Population control? That maths isn't math'ing; you'd need huge population reduction.

AI will be utilised to replace some things, other industries will spring up, and Govts will stop AI going too far, so UBI won't occur either.

Ironically, UBI would be good - capitalism is so fudged with price inflation outstriping income and £ being stockpiled by the rich. UBI would have to include utilities covered, because you can't remove the opportunity to change earnings without covering basic human needs, else risk civil unrest.
UBI would also change the nature and value of money, making the stockpiled money worthless in practice. Yes, they could still buy more things, but the race for more £ disappears, so does the power of money.
 
Go on.
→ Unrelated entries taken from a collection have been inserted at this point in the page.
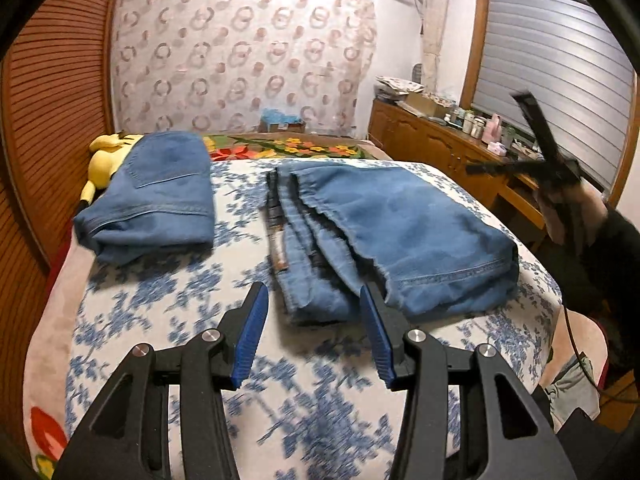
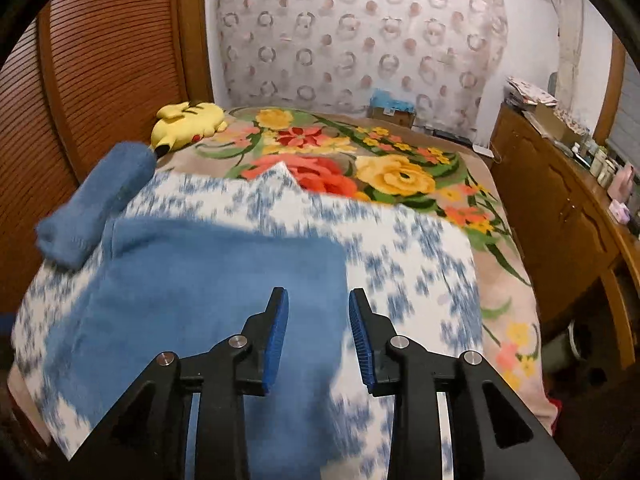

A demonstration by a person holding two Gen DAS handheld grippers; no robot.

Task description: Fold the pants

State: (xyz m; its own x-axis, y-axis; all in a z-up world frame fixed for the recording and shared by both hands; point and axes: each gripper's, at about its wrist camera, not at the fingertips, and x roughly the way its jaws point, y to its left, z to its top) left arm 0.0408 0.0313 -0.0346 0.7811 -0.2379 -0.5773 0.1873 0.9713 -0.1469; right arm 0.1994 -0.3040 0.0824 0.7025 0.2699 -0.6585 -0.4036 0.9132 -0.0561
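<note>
The folded pants (image 1: 400, 232) were left flat on the bedsheet (image 1: 168, 300), the fold apparently finished. The left gripper (image 1: 314, 336) and right gripper (image 2: 318, 340) were held partly open and empty above them.

On the bed (image 1: 132, 320), the folded pants (image 1: 400, 232) lie to the right and a second folded pair (image 1: 156, 196) sits well apart to the left (its far end against the plush toy (image 1: 102, 160)). A dresser (image 1: 432, 140) runs along the bed's right side.
</note>
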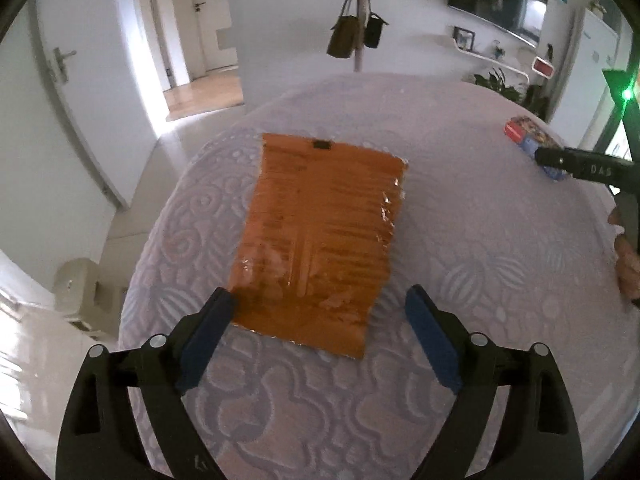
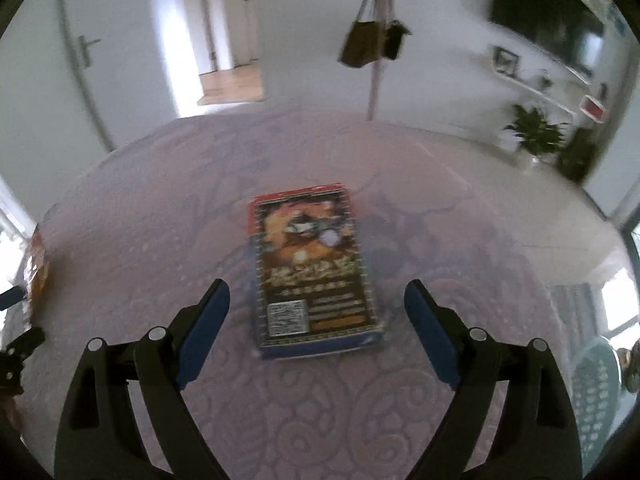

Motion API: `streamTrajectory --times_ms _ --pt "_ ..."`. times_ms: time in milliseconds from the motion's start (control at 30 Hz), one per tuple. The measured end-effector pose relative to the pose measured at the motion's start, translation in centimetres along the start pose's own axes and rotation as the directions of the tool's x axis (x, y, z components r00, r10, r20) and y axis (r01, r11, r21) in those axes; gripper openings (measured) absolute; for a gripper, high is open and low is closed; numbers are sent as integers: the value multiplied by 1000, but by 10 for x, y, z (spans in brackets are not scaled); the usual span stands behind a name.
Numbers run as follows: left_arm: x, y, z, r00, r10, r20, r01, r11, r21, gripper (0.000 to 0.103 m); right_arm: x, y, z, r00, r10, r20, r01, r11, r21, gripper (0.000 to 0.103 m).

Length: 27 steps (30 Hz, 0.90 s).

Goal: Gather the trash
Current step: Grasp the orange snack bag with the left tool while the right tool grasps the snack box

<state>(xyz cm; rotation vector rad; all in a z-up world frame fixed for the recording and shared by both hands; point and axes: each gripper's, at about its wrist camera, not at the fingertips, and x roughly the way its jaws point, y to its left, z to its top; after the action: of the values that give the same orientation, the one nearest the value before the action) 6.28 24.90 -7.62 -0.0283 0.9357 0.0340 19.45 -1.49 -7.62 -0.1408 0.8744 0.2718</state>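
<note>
Here both tongs gape: left tongs (image 1: 320, 304) over orange wrapper (image 1: 320, 236), right tongs (image 2: 318, 300) over box (image 2: 314, 268).

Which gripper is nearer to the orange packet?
Left. The left gripper is open over the orange packet; the right gripper is off to its side.

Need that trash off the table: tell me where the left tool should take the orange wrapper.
Grip the orange wrapper by its near short edge, coming from the left tool's side. It lies flat on the tablecloth, and that slightly crinkled edge already sits between the open jaws.
</note>
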Motion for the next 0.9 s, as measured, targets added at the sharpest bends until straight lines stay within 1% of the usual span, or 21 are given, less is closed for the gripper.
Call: streamTrajectory --times_ms 67,100,167,233,300,333,367,433,467,500,533,567,600,633,667,700,800,900 --pt "-2 2 1 1000 6 0 -6 1000 -14 84 1 2 0 1000 -19 -1 19 1000 -17 71" --pt "-2 5 1 1000 7 1 -7 1000 -24 83 2 4 -1 999 -35 -6 35 999 -26 63" --pt "-2 10 1 1000 19 7 -18 999 -43 78 3 11 0 998 -56 3 56 997 -45 60" --pt "-4 10 1 1000 28 12 -27 999 -43 74 3 12 0 998 -62 6 62 997 -51 59" --pt "-5 8 1 999 30 21 -29 999 -40 61 2 11 -1 998 -59 13 60 997 -47 58" --pt "-6 8 0 999 31 26 -30 999 -39 60 1 10 -2 998 -52 20 53 997 -47 58" --pt "-7 8 0 999 32 29 -31 999 -39 56 -1 10 -2 998 -52 33 53 997 -49 58" --pt "-13 5 -1 999 14 51 -12 999 -29 40 -4 11 -3 997 -56 48 59 997 -57 58" --pt "-16 3 -1 998 11 62 -10 1000 -20 37 -5 11 -3 997 -59 55 62 996 -60 58" --pt "-19 0 -1 997 10 73 -10 1000 -9 29 -7 12 -3 996 -60 66 64 996 -61 58" --pt "-20 -2 1 997 9 78 -9 1000 -5 24 -9 11 -3 995 -60 75 65 996 -62 58" --pt "-24 -5 1 996 -2 86 2 1000 -2 23 -12 12 -5 995 -59 86 65 996 -60 58" --pt "-26 -7 2 995 -20 93 20 1000 -1 19 -15 11 -5 993 -55 101 61 997 -57 58" --pt "-27 -9 2 994 -32 100 32 999 3 11 -17 11 -6 992 -54 111 60 997 -52 58" --pt "-31 -13 3 993 -43 111 42 999 15 9 -20 10 -7 991 -54 120 60 997 -46 58" --pt "-34 -17 5 992 -49 119 46 999 22 4 -23 8 -7 990 -52 130 57 998 -38 58" --pt "-42 -27 10 985 -118 127 116 993 26 1 -38 -2 -10 982 -24 187 25 1000 0 58" --pt "-51 -48 21 975 -167 146 161 986 46 1 -50 -16 -11 979 -30 204 20 999 50 58"
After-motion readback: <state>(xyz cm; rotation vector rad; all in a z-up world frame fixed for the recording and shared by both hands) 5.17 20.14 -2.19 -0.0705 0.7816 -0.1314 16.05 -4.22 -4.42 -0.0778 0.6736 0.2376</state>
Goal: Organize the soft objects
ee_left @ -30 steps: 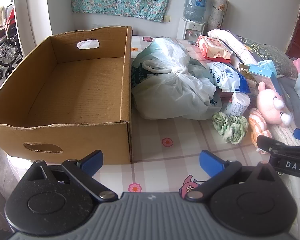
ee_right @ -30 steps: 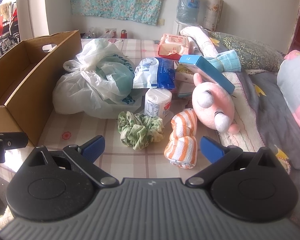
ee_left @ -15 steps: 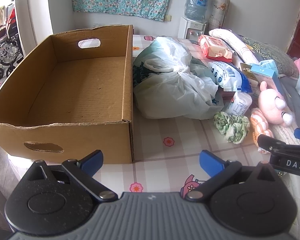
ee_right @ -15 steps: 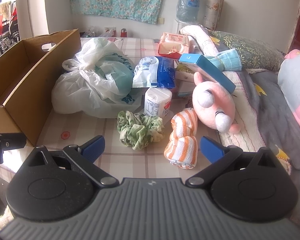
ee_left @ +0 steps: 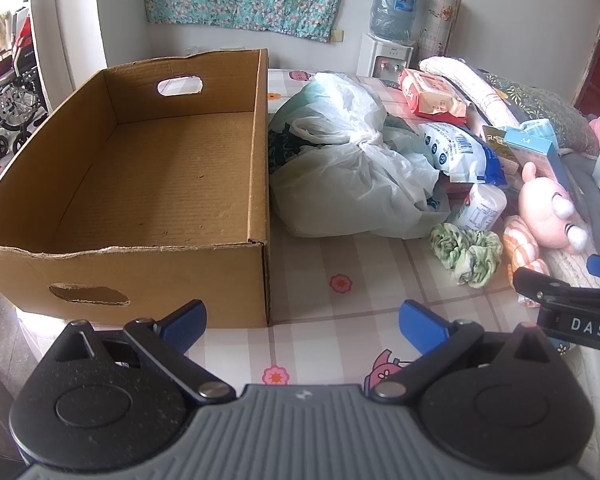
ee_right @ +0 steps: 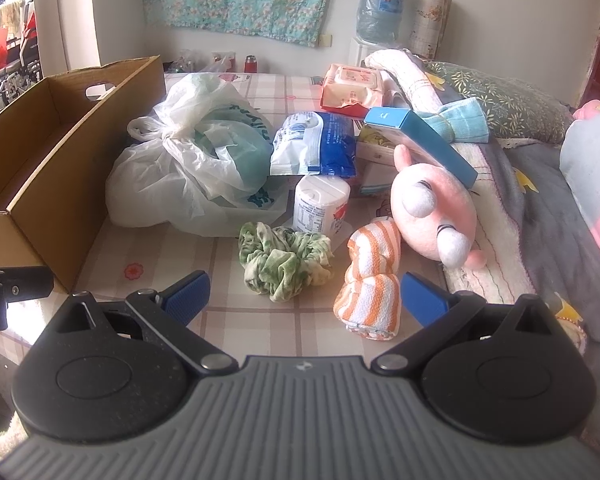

I'll bite...
Well its essentially a mass benefit so in the current global system, you would need to raise the money via taxation or borrowing or issue it via the central bank, which would risk severe inflation brought about by a devaluation of the currency globally. So you would need every single major market economy to agree to fundamentally change "the syatem" and i just do not see that happening....
 
Population control? That maths isn't math'ing; you'd need huge population reduction.

AI will be utilised to replace some things, other industries will spring up, and Govts will stop AI going too far, so UBI won't occur either.

Ironically, UBI would be good - capitalism is so fudged with price inflation outstriping income and £ being stockpiled by the rich. UBI would have to include utilities covered, because you can't remove the opportunity to change earnings without covering basic human needs, else risk civil unrest.
UBI would also change the nature and value of money, making the stockpiled money worthless in practice. Yes, they could still buy more things, but the race for more £ disappears, so does the power of money.
Well without population control the math isn't mathing. I mean just for example the population of the UK is increasing by about 500k-800k a year. Whereas 200k-250k new homes are built every year. This is the primary driver of unaffordable housing. It is basic supply and demand/competition.
 
Well without population control the math isn't mathing. I mean just for example the population of the UK is increasing by about 500k-800k a year. Whereas 200k-250k new homes are built every year. This is the primary driver of unaffordable housing. It is basic supply and demand/competition.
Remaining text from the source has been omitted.